Which lines in the records below contain the word "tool"? Report each of them.
Data section START
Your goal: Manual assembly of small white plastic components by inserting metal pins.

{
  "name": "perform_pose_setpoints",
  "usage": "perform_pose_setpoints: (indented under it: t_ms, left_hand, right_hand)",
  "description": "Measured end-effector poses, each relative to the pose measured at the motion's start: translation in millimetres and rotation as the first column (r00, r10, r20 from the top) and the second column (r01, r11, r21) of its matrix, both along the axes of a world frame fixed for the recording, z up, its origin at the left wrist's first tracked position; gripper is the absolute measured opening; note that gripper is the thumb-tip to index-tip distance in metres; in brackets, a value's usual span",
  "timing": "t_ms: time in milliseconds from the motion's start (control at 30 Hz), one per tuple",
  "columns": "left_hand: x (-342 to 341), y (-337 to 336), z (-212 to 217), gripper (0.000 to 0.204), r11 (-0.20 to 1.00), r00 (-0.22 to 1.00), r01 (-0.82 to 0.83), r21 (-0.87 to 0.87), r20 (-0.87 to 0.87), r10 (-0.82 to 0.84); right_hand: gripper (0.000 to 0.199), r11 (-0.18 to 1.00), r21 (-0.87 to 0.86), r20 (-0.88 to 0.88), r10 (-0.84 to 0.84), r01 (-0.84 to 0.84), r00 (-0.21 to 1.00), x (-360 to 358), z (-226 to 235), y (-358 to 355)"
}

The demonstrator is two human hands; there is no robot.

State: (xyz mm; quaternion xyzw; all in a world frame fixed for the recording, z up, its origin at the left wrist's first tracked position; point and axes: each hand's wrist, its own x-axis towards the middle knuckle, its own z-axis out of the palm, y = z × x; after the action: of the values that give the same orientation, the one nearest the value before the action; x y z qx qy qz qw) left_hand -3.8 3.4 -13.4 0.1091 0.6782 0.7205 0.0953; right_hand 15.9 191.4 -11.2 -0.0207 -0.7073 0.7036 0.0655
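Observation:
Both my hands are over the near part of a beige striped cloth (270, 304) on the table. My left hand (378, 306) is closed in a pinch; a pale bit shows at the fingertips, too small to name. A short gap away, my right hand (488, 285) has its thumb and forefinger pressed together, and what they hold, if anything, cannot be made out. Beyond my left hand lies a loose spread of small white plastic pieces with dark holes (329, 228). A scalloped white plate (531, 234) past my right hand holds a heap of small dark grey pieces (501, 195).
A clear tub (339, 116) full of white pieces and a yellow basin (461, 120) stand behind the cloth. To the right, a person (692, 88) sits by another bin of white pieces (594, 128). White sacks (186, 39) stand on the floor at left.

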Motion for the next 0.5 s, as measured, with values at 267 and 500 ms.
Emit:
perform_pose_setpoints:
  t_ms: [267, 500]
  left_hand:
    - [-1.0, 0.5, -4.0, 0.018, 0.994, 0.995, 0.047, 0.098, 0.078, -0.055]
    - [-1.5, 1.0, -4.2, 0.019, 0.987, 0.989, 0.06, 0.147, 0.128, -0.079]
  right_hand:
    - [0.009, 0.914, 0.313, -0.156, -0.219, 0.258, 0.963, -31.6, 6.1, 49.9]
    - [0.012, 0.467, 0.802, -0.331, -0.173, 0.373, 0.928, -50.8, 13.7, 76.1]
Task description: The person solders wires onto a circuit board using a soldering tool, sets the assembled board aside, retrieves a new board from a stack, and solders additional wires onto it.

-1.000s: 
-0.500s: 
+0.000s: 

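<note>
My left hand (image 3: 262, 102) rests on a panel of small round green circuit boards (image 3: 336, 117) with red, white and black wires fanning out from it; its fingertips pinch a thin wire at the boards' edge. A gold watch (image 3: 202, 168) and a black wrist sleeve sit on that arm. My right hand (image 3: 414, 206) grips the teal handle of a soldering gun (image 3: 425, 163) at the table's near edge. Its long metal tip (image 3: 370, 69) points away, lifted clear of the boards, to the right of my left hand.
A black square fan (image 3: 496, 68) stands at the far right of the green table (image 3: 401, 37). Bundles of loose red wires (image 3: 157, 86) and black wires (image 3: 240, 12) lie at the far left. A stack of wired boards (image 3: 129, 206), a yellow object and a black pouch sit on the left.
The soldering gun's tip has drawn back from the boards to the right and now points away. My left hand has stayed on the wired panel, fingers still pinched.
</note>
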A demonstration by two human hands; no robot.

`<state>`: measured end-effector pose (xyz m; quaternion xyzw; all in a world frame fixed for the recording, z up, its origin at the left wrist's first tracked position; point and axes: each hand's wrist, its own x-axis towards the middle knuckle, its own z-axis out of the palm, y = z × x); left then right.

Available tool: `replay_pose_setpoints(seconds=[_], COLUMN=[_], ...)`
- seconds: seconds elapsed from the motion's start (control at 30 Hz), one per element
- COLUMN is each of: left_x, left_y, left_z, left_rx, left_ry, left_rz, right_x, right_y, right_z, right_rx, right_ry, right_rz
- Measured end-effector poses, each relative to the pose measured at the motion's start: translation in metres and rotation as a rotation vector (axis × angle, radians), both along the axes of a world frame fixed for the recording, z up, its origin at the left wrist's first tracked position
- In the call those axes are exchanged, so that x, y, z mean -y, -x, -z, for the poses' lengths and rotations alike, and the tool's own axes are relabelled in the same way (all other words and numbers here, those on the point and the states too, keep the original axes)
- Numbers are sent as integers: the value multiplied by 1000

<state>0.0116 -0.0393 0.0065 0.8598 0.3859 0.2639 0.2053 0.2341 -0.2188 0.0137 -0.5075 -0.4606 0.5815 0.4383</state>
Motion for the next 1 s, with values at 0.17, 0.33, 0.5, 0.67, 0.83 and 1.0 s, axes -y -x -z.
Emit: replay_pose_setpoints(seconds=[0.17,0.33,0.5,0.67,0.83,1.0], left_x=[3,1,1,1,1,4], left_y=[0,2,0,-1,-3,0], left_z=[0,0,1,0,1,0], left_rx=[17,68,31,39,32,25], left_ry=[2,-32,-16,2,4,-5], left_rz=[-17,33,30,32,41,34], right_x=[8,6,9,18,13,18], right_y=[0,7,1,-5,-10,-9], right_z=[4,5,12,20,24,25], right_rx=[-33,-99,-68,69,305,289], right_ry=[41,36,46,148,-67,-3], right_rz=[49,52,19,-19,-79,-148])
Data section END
## Response below
Task description: The person solders wires onto a circuit board using a soldering tool, sets the assembled board aside, retrieves a new board from a stack, and solders additional wires onto it.
Available tool: `replay_pose_setpoints(seconds=[_], COLUMN=[_], ...)`
- In the call those axes are exchanged, so that x, y, z mean -y, -x, -z, for the poses' lengths and rotations alike, and the tool's own axes are relabelled in the same way (all other words and numbers here, those on the point and the states too, keep the original axes)

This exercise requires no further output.